• RECORDED INFORMATION:
※

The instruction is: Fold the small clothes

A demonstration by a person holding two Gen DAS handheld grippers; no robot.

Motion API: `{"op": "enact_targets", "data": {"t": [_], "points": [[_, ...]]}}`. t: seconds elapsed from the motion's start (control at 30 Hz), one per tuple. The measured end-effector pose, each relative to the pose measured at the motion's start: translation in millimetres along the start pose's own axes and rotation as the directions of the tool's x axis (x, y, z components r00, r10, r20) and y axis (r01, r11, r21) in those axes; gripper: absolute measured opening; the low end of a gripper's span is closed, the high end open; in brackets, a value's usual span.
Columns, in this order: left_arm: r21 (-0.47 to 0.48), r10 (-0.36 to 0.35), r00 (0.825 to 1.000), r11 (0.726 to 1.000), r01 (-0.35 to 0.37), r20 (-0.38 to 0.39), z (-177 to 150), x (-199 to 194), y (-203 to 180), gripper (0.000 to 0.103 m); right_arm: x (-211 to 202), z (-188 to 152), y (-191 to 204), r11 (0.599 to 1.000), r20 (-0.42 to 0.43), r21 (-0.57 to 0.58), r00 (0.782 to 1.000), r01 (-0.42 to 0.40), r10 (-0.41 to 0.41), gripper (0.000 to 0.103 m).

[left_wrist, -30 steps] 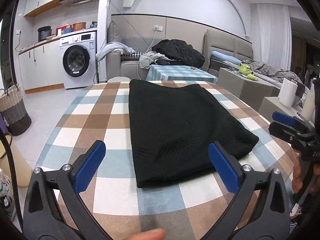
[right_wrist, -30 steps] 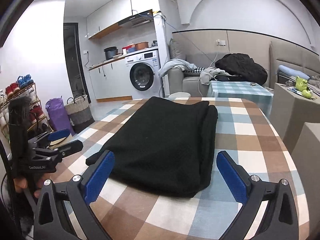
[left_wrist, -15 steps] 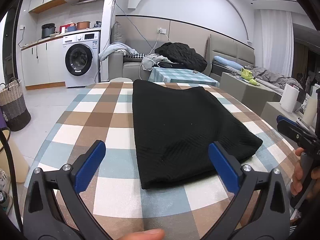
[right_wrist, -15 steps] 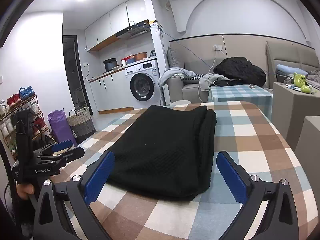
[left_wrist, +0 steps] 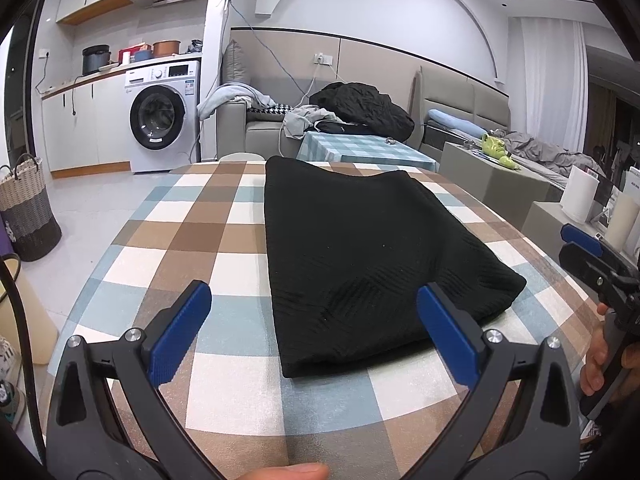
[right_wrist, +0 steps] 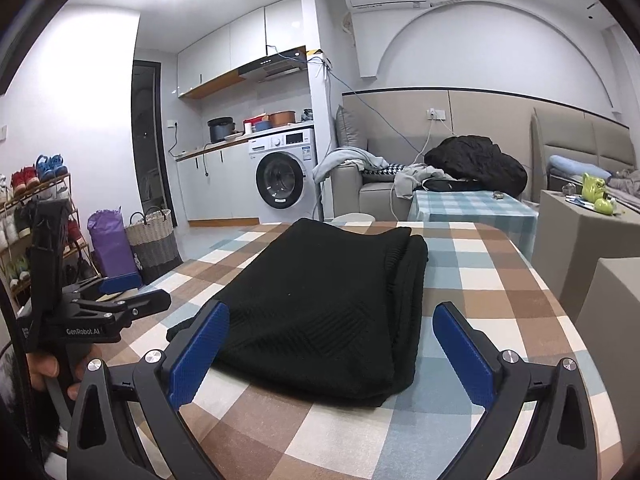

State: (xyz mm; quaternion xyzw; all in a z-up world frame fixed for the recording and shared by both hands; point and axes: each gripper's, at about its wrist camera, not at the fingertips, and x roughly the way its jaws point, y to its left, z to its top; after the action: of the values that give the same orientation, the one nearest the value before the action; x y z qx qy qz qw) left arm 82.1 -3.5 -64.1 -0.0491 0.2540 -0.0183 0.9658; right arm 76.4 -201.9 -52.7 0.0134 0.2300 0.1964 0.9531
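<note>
Black garment [left_wrist: 360,256] folded flat on checked table [left_wrist: 192,232]; left claw [left_wrist: 314,328], right claw [right_wrist: 330,344] both gaping, empty.

Garment [left_wrist: 360,256]: black, with a knitted chevron texture. Desk [left_wrist: 192,236] covering: checked brown, tan, white and pale blue. Left gripper [left_wrist: 316,332] and right gripper [right_wrist: 332,348]: black frames, blue finger pads. Washing machine [right_wrist: 282,178]: white, dark door. Basket [right_wrist: 154,240]: beige over grey.
</note>
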Motion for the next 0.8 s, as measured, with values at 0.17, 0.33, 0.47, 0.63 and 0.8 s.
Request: {"op": "enact_targets", "data": {"t": [0.17, 0.33, 0.47, 0.63, 0.8], "points": [[-0.004, 0.0, 1.0, 1.0, 0.0, 0.002, -0.4, 1.4, -0.4, 0.102, 1.5, -0.9, -4.7, 1.0, -0.007, 0.021, 1.0, -0.006, 0.006, 0.103], [-0.004, -0.001, 1.0, 1.0, 0.001, 0.004, 0.0, 0.5, 1.3, 0.102, 2.6, -1.0, -8.7, 0.999, -0.012, 0.042, 1.0, -0.007, 0.007, 0.103], [0.001, -0.003, 1.0, 1.0, 0.003, 0.011, -0.1, 0.6, 1.0, 0.102, 2.4, -0.9, -8.6, 0.999, -0.015, 0.041, 1.0, -0.006, 0.006, 0.103], [0.001, -0.002, 1.0, 1.0, 0.002, 0.013, 0.0, -0.8, 1.3, 0.102, 2.6, -0.7, -7.8, 0.999, -0.017, 0.039, 1.0, -0.005, 0.005, 0.103], [0.002, -0.002, 1.0, 1.0, 0.002, 0.012, -0.2, -0.8, 1.2, 0.102, 2.4, -0.9, -7.8, 0.999, -0.016, 0.04, 1.0, -0.003, 0.004, 0.103]]}}
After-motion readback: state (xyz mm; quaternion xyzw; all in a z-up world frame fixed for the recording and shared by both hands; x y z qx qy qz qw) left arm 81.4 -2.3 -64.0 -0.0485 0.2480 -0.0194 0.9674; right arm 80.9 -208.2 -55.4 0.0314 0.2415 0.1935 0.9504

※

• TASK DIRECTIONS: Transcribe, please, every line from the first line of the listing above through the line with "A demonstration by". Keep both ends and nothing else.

• TASK SOLUTION:
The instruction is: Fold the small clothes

A demonstration by a person holding two Gen DAS handheld grippers; no robot.

This exercise requires no additional answer.